When people talk about the professional skills required to be a good facilities manager, communication doesn’t always get a high priority.
It’s true that facilities management isn’t as communication-oriented as a profession like marketing or sales, but it’s still a field where you need to be able to communicate effectively.
In fact, it’s very difficult to do the job well without solid communication skills. Whether you’re just checking in with a co-worker or giving a presentation to managers, you need to have the knack of tailoring what you say to suit your audience. Listening to others is important, too.
To brush up on your communication techniques and make yourself a more effective manager, take advantage of the suggestions presented here:
1. Fit Your Message To Your Audience.
There are many different ways for people to absorb information, and each individual has his or her favorite methods. You want to pick a medium that works well for the people you’re communicating with so that your message has maximum impact. Some people prefer to take in all of their information audibly, while others do better at grasping new information when it’s accompanied by visual aids.
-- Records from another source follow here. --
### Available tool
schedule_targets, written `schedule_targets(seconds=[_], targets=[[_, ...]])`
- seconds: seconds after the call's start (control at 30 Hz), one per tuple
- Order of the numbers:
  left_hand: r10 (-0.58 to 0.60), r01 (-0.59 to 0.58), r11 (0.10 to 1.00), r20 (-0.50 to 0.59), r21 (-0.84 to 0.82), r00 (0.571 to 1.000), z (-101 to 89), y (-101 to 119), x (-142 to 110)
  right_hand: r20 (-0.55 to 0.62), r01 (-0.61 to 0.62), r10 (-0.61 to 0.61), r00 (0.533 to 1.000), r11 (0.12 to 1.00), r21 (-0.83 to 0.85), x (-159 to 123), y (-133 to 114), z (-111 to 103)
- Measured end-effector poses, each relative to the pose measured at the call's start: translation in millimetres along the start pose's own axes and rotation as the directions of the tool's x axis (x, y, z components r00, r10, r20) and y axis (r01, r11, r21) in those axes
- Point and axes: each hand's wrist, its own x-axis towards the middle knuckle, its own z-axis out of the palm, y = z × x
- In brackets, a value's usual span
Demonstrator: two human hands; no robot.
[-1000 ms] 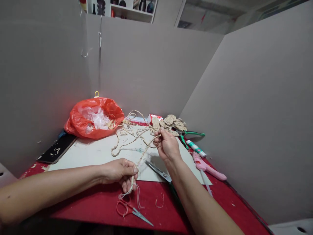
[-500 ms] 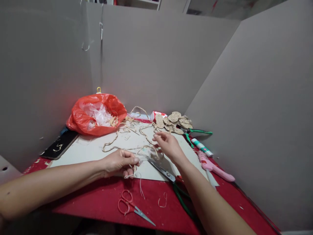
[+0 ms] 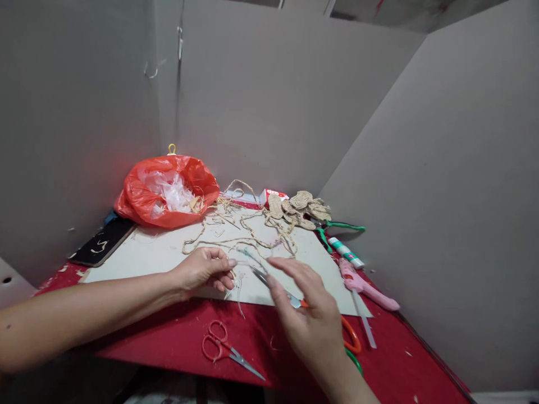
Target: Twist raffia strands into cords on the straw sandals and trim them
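My left hand point(image 3: 206, 269) is closed, thumb and fingers pinching the end of a thin straw cord, with loose white threads point(image 3: 240, 294) hanging below. The twisted cord point(image 3: 214, 242) runs in loose loops across the white board point(image 3: 147, 252). My right hand point(image 3: 311, 308) is spread over a large pair of scissors, thumb and fingers apart. The scissors' blades point(image 3: 292, 300) point toward my left hand, and an orange handle loop point(image 3: 352, 335) shows beyond my right hand, with green beside it. Small red-handled scissors point(image 3: 231, 350) lie on the red cloth near the front edge.
An orange-red plastic bag point(image 3: 138, 207) of scraps stands back left by a dark phone-like slab point(image 3: 103, 241). Coiled straw pieces point(image 3: 301, 200) are heaped back right. Green-handled pliers point(image 3: 343, 226), a glue stick point(image 3: 346, 252) and a pink glue gun point(image 3: 370, 289) line the right side. Grey panels enclose the table.
My right hand has drawn back from the cord toward me and now hovers over the large scissors. The cord it was near lies on the board. My left hand keeps its pinch.
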Motion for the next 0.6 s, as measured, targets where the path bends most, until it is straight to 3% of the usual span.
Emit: schedule_targets(seconds=[0.1,0.27,0.37,0.43,0.47,0.53,0.6], targets=[[0.013,-0.013,0.999,-0.004,-0.029,1.0,5.5,3,-5,0.209,0.032,-0.032,0.977,0.999,0.004,-7,-6,9],[-0.044,0.044,0.999,0.019,0.0,0.999,7.5,3,-11,0.371,-0.228,0.138,0.918,0.95,0.212,-11,-11,21],[-0.09,0.081,0.99,0.073,0.116,0.993,1.6,0,-11,0.48,-0.428,0.236,0.845,0.837,0.342,-9,-14,17],[-0.092,0.073,0.973,0.076,0.22,0.993,-2.4,0,-12,0.56,-0.572,0.295,0.774,0.706,0.419,-7,-13,14],[-0.035,0.021,0.961,0.049,0.274,0.998,-3.7,2,-14,0.592,-0.63,0.316,0.742,0.631,0.453,-7,-12,13],[0.202,-0.176,0.891,-0.02,0.418,0.979,-4.0,7,-18,0.633,-0.704,0.339,0.696,0.497,0.508,-7,-8,13],[0.438,-0.361,0.727,0.011,0.585,0.899,-1.1,14,-24,0.667,-0.742,0.337,0.665,0.404,0.535,-7,-4,14]])
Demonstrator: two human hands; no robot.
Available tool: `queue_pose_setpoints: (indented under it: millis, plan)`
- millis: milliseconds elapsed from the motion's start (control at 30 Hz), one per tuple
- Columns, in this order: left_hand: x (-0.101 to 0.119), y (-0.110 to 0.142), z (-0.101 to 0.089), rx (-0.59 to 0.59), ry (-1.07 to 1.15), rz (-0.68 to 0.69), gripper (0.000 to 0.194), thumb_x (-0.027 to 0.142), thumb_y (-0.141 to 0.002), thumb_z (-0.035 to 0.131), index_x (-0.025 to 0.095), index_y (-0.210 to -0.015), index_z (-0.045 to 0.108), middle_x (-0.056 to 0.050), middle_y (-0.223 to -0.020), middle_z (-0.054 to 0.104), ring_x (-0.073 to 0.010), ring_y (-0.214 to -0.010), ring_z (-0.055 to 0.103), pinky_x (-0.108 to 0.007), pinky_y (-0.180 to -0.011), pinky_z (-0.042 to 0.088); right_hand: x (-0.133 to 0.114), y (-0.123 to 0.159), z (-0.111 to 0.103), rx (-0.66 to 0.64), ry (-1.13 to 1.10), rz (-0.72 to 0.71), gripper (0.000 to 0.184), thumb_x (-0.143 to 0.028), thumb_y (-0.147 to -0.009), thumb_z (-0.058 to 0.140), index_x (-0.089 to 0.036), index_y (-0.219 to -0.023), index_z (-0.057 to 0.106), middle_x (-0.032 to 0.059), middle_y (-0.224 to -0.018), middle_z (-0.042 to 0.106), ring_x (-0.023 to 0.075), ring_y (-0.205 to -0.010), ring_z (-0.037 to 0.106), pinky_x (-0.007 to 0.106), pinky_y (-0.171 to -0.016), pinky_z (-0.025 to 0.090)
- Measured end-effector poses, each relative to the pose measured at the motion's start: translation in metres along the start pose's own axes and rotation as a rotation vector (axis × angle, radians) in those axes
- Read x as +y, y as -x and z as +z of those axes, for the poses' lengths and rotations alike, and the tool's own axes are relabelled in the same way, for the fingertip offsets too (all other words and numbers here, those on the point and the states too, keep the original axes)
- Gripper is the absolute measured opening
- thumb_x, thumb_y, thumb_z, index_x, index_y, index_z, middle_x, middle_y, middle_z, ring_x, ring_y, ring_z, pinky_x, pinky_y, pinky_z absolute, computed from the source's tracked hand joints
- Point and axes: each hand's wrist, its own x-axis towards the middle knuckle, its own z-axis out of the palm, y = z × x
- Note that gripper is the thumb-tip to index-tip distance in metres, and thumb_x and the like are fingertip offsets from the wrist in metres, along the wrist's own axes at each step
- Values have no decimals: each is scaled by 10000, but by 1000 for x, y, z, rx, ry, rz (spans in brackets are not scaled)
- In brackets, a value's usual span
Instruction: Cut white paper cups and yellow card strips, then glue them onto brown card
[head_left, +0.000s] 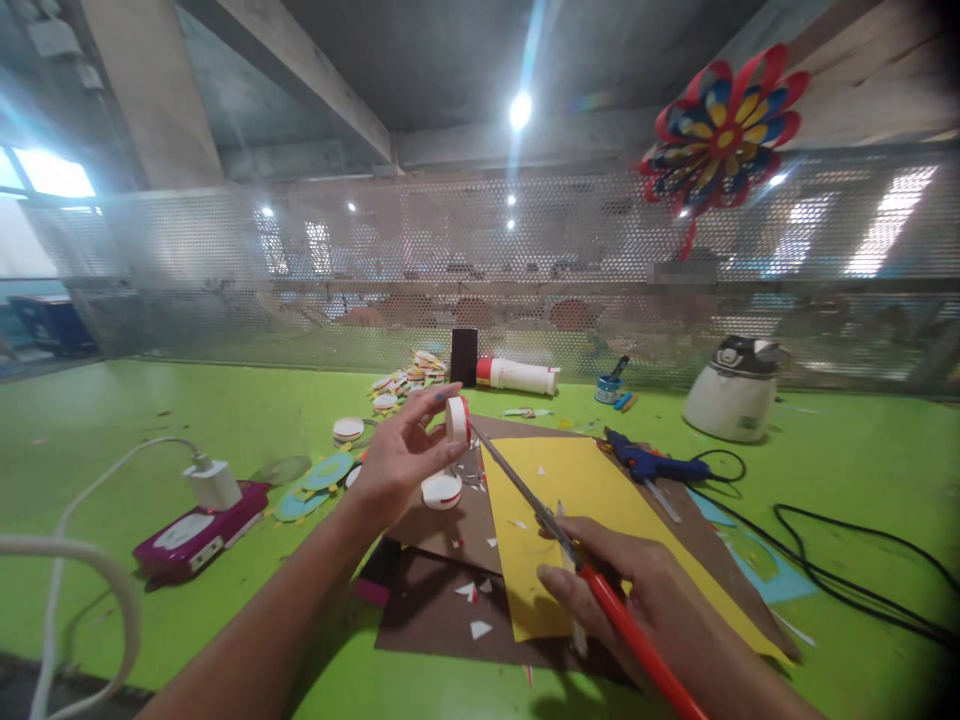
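My left hand [409, 450] pinches a small round white piece with a red edge [457, 421] between thumb and fingers, held up above the sheets. In my right hand [637, 580] are long-bladed scissors [525, 490] with a red handle. Their tip points up and left, close to the red edge of the round piece; I cannot tell whether it touches. Beneath the hands lie a yellow sheet [555, 470] and brown sheets [427, 600] strewn with small white scraps [481, 629]. Another white round piece [441, 490] lies just below my left hand.
A blue glue gun [652, 462] and its black cable lie right, near a white kettle-like container [731, 392]. Leftward are a purple power strip [199, 530] with a white plug, and light-blue discs [327, 471]. Behind stand a black upright object [464, 357] and a white-and-red tube [521, 376].
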Motion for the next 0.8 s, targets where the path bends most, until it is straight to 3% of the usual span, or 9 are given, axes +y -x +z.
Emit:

To reach people in the latter group, for example, you might specifically incorporate charts and images into an upcoming PowerPoint presentation. Even if you’re pressed for preparation time, you can accommodate visual learners by using a whiteboard to visualize what you’re discussing. Keep your options open and be prepared to use a variety of techniques to convey your ideas to subordinates, peers, and superiors. Here are some good tips for better communication.
2. Don’t Be Afraid To Repeat Yourself.
No matter what communications techniques you choose, you should be prepared to emphasize your message by repeating it multiple times. Repetition makes it easier for others to recall the information you give them, and for some people, it’s absolutely vital to integrating new data.
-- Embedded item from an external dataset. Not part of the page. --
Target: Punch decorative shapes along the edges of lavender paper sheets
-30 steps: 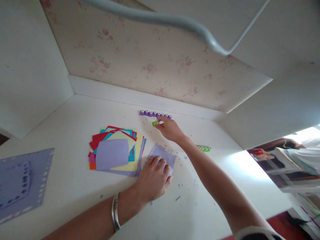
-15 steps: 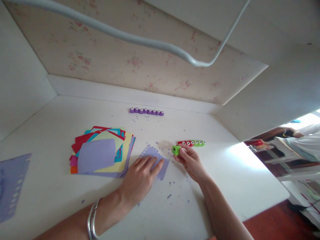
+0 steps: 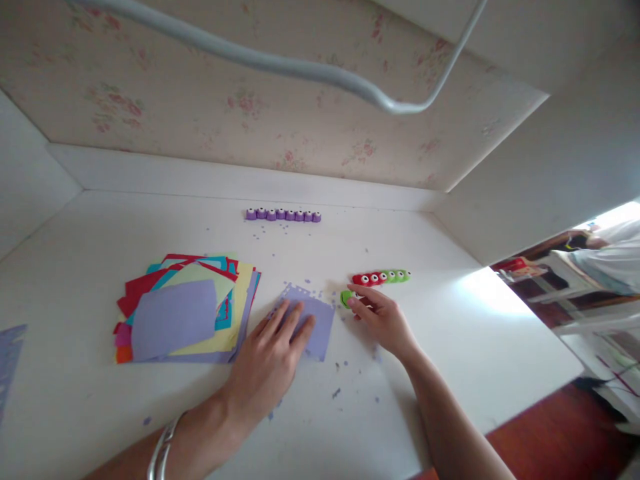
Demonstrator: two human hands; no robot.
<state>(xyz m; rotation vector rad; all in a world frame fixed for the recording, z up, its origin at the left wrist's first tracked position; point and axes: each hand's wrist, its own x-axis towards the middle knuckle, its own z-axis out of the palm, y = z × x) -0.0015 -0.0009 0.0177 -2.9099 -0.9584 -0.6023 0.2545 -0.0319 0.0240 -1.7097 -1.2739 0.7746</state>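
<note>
My left hand lies flat on a small purple sheet of paper, its fingers spread across the left part. Small cut-outs run along the sheet's top edge. To the right of the sheet, my right hand pinches a green paper punch between thumb and fingers. Just behind that hand is a row of red paper punches and green paper punches, with white and black tops. Purple paper bits are scattered around the sheet.
A fanned stack of coloured paper lies left of my left hand. Purple punches stand in a row near the back wall. Another purple sheet shows at the left edge. A pale curved bar crosses overhead.
My right hand has brought the green punch from beside the purple row toward the front, next to the purple sheet. My left hand's fingers have spread out on the sheet. The view has shifted.
</note>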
The average worker receives roughly 300 messages every day at work. That’s in addition to the other information thrown at them in their personal life. In order to make your own points stand out, feel free to deliver them more than once.
3. Be Brief Without Being Reductive.
Because of the high volume of messages described above, you’ll obviously want to trim down your own communications and make them as direct and short as possible. You don’t want to make the mistake of cutting out vital information, though.
It’s especially important to prioritize and organize what you share so that your audience gets a clear message along with all of the supporting information they need to take action. Omitting important points from your message may lead your co-workers to jump to the wrong conclusions or even start working in ways that are counterproductive.
4. Think Like A Leader.
When you’re talking to someone important, like a C-suite executive, you should be ready to offer up objective number-based points that support your arguments. If you want to free up money for new facilities management software or there’s an emergency and a new rental boiler is required, for example, adding a realistic figure for the amount the company stands to save with the new software will make your argument much more persuasive.
This doesn’t mean that you need to craft all of your communications like sales pitches, though. It’s helpful to make your messages more interesting and valuable to your audience by sharing your own perspective and describing your experiences.
5. Break Through The Bubble.
In the course of your ordinary duties, you’re going to spend most of your time speaking to a limited circle of coworkers, contractors, and superiors. Make an effort to broaden your experience by speaking to others beyond your day-to-day community. Speak to people in other departments and find out what they’d appreciate from the facilities team. Try sitting in on regularly-scheduled meetings so that you’re exposed to fresh perspectives.
Facilities management is a field where good communication matters. If you take advantage of these five tips to refine your own messages and remember to keep your ears open, you should find that better communication skills can make it easier to do your job.